++++ RECORDS FOR THIS TASK

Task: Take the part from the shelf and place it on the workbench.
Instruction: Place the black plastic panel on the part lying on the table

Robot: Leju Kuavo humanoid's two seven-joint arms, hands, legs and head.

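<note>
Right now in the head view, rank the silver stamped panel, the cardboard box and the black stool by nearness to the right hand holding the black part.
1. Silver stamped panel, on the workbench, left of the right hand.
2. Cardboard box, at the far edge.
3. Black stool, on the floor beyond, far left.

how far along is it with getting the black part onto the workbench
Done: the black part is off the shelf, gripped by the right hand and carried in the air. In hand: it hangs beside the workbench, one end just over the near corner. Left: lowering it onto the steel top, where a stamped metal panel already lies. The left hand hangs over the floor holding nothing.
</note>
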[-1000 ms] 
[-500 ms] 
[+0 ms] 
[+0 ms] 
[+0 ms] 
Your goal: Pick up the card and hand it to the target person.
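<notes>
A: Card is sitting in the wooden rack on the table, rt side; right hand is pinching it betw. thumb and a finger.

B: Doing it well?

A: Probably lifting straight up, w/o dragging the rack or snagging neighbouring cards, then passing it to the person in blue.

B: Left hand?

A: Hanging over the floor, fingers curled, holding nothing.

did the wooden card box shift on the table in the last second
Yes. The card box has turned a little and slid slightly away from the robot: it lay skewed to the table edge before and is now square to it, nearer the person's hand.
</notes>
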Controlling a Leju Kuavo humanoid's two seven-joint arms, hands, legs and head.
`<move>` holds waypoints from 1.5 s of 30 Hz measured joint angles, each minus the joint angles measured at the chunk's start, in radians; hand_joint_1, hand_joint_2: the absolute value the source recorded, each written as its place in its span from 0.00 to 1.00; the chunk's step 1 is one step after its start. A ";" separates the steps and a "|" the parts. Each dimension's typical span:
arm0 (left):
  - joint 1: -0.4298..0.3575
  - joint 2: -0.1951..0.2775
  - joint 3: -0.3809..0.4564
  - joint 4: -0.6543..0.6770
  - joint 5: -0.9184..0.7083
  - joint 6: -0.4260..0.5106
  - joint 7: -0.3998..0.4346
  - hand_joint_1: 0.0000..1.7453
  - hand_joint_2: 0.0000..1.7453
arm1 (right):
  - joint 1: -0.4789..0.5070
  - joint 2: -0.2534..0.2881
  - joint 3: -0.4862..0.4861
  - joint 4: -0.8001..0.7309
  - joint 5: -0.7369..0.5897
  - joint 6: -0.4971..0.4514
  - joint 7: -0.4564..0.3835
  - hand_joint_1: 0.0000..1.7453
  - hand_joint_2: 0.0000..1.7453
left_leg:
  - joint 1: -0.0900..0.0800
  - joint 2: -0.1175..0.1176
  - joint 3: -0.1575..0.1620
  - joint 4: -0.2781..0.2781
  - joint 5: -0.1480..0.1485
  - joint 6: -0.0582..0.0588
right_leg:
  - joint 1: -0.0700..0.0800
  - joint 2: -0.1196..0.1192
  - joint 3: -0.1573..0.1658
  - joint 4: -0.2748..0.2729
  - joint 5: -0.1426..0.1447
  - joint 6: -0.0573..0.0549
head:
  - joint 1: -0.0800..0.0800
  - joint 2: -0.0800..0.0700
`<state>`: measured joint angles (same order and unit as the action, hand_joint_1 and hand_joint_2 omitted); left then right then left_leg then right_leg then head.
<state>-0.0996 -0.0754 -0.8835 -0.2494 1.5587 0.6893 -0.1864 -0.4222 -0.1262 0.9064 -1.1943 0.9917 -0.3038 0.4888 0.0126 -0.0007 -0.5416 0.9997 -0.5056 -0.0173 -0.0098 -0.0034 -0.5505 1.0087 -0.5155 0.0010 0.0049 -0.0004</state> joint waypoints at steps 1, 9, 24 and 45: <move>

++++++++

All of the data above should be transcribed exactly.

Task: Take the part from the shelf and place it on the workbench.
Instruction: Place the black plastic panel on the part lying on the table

Robot: Leju Kuavo humanoid's two seven-joint arms, hands, legs and head.

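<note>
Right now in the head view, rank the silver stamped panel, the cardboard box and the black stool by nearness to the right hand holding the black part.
1. Silver stamped panel, on the workbench, left of the right hand.
2. Cardboard box, at the far edge.
3. Black stool, on the floor beyond, far left.

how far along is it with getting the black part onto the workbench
Done: the black part is off the shelf, gripped by the right hand and carried in the air. In hand: it hangs beside the workbench, one end just over the near corner. Left: lowering it onto the steel top, where a stamped metal panel already lies. The left hand hangs over the floor holding nothing.
</note>
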[-1000 ms] 
[-500 ms] 
[+0 ms] 
[+0 ms] 
[+0 ms] 
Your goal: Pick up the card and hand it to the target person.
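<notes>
A: Card is sitting in the wooden rack on the table, rt side; right hand is pinching it betw. thumb and a finger.

B: Doing it well?

A: Probably lifting straight up, w/o dragging the rack or snagging neighbouring cards, then passing it to the person in blue.

B: Left hand?

A: Hanging over the floor, fingers curled, holding nothing.

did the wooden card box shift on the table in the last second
Yes. The card box has turned a little and slid slightly away from the robot: it lay skewed to the table edge before and is now square to it, nearer the person's hand.
</notes>
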Controlling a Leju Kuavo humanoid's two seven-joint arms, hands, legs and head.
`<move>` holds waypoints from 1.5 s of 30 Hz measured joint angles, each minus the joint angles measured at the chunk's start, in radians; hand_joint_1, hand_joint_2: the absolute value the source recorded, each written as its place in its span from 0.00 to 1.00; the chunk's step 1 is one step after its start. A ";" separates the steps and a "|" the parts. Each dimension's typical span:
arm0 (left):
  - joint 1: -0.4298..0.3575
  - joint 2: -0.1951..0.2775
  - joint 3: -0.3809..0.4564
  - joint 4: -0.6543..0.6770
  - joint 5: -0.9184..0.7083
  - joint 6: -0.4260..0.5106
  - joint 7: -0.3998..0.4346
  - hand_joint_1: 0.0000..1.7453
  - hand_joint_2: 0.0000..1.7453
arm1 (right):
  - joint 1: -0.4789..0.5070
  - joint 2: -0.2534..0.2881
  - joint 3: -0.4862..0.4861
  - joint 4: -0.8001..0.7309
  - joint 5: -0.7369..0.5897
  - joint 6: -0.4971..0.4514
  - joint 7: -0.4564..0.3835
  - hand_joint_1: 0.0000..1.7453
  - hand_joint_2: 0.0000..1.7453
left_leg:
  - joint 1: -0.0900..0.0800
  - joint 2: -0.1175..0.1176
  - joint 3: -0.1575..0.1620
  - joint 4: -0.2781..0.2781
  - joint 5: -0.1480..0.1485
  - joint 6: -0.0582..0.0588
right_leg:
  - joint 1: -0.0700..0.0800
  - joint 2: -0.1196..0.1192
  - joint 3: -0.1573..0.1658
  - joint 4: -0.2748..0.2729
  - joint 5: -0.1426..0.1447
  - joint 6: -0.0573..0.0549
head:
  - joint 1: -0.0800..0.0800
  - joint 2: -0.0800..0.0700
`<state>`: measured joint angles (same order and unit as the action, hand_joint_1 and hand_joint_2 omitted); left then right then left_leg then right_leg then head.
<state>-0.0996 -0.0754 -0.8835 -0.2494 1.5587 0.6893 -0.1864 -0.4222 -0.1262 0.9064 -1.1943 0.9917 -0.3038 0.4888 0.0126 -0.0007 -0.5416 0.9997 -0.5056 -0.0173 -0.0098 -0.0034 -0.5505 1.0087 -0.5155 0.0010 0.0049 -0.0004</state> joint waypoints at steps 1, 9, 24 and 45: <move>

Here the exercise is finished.